▶ [WHAT YOU HAVE TO DO]: Tally the lines below containing "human" and report only the total.

--- INPUT ---

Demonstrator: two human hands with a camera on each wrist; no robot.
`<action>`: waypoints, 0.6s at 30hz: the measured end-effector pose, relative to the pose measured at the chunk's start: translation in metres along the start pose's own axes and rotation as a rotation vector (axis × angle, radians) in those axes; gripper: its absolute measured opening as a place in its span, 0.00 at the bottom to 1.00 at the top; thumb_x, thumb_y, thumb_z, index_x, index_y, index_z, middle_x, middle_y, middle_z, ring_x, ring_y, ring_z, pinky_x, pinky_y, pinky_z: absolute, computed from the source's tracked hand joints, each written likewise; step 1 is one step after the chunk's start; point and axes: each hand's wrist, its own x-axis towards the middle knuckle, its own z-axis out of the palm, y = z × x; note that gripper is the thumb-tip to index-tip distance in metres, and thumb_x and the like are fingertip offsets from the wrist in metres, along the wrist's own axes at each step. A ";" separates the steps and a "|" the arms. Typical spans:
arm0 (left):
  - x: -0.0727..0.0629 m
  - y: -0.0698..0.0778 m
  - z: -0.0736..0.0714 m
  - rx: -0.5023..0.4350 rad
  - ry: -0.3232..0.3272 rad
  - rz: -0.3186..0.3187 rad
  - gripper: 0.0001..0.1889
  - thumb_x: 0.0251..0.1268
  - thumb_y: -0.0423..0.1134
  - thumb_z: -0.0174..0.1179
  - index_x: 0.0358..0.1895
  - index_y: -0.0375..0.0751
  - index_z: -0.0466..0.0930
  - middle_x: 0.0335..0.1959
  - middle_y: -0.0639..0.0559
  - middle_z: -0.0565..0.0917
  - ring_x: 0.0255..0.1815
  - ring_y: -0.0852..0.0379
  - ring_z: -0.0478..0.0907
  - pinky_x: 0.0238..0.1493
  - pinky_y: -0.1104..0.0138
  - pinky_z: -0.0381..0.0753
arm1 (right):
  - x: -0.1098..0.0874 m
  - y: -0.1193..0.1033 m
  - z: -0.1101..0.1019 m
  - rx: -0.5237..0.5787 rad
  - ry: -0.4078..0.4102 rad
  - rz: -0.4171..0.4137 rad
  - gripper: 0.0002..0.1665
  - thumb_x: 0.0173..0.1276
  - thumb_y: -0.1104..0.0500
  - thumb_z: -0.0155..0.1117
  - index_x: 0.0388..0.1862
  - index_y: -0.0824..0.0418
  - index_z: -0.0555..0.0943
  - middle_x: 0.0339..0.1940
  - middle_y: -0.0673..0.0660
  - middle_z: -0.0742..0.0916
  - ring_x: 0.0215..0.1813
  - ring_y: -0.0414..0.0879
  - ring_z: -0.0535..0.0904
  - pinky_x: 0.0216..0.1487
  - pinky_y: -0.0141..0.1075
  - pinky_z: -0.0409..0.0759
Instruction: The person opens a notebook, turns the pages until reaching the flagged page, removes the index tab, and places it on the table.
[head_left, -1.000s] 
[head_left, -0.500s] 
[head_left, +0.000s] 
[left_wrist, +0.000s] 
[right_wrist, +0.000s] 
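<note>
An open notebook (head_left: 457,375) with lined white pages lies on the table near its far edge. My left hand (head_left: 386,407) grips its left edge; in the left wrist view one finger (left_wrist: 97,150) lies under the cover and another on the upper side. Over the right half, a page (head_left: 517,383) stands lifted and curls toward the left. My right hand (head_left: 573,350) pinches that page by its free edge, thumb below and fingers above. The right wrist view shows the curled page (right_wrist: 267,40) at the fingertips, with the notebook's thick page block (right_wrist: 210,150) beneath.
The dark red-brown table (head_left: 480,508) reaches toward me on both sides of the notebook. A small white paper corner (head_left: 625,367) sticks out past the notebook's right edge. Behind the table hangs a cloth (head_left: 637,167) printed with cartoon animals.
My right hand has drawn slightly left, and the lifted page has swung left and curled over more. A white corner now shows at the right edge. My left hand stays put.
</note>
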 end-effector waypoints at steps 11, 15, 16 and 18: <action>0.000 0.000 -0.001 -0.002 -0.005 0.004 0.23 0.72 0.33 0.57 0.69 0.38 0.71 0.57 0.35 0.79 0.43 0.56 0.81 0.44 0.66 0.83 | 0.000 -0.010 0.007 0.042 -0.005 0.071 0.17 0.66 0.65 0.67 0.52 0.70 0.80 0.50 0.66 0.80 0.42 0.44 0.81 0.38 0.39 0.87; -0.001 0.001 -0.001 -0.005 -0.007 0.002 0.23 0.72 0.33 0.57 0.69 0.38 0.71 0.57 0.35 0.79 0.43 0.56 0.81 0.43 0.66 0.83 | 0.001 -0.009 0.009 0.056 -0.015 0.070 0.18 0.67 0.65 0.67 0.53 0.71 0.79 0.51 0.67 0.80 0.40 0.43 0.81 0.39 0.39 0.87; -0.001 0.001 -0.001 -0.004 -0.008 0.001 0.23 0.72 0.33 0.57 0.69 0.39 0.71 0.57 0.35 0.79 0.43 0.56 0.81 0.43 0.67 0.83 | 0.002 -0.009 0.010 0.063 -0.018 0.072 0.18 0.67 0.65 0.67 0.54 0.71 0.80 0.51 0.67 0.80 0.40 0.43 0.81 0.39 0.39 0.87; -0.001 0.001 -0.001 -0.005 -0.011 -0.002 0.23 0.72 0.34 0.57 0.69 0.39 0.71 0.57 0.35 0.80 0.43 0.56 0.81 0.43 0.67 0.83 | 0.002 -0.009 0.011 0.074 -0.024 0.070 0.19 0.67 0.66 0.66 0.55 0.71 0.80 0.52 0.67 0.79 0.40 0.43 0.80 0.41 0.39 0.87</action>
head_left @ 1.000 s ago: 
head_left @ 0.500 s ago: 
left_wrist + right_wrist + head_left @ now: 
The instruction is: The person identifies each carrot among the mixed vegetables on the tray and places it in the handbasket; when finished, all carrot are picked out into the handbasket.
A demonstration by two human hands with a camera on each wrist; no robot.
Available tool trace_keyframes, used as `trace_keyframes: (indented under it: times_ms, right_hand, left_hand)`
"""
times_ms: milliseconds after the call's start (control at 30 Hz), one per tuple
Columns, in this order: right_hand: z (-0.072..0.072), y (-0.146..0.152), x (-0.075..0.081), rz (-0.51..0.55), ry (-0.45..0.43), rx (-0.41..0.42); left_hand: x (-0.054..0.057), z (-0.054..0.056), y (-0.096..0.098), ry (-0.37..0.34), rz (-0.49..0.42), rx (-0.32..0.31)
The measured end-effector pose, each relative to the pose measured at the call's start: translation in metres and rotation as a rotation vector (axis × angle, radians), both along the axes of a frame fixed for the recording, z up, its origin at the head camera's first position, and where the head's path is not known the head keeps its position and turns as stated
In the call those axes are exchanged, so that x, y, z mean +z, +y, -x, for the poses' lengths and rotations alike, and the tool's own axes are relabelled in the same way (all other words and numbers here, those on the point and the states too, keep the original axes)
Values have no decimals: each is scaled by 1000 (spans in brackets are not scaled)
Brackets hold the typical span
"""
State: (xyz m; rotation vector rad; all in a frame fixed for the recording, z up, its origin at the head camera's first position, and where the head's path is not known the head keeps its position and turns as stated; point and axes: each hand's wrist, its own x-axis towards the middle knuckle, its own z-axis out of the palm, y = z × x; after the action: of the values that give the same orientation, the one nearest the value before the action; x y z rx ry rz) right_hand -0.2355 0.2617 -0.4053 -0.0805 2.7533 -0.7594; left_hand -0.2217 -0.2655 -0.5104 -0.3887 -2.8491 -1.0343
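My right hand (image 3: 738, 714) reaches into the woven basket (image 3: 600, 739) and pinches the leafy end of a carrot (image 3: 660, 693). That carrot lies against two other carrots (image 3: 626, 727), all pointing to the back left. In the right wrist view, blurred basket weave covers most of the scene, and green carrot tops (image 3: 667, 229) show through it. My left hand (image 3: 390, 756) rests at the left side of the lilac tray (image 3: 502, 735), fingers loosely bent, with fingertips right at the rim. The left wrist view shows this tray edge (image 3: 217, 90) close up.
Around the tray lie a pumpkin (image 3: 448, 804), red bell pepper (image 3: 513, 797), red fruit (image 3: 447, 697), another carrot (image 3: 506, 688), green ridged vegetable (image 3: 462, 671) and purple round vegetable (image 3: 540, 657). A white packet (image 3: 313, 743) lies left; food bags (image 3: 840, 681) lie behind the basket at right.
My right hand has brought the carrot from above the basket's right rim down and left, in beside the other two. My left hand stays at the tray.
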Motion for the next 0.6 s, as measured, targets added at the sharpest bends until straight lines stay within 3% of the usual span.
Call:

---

▶ [EXERCISE RESPONSE]: 2